The Broader Significance
Message [msg 1548] is a microcosm of the entire vast-manager development process. Throughout this segment (Segment 10), the assistant has been alternating between two modes: platform hardening (improving the management infrastructure) and protocol debugging (investigating proving pipeline failures). This message sits at the boundary between the two. The bad_host gap is a platform issue — an operational inefficiency in the instance lifecycle. But it emerged from the same development cycle that produced the deep protocol investigation into PoRep PSProve failures.

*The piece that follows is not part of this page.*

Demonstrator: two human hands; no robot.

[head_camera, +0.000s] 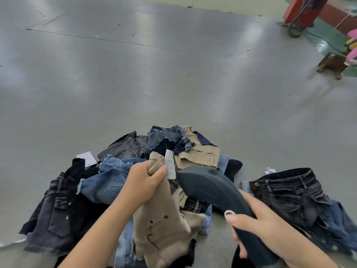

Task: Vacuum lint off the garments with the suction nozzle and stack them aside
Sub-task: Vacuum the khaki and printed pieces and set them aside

The read also illustrates a fundamental truth about building distributed systems: your safety nets are never complete. You add a monitor to catch bad hosts, but you forget to check at the deploy point. You add a benchmark to measure performance, but you lose the best score because of an ON CONFLICT clause that overwrites instead of taking the maximum (as the assistant discovered in [msg 1525]). Each gap you close reveals another gap you hadn't considered.
Conclusion
Message [msg 1548] is a deceptively simple read operation that reveals the assistant's disciplined approach to debugging. Faced with wasted deployments, the assistant doesn't speculate — it reads the code. The read confirms a missing safety check in the deploy handler, transforming an operational observation into actionable knowledge. The fix may be deferred (a warning rather than a block), but the understanding is permanent. In the ongoing development of vast-manager, this is one of those small moments where the system's architecture becomes visible through its gaps, and the developer's craft becomes visible through their response.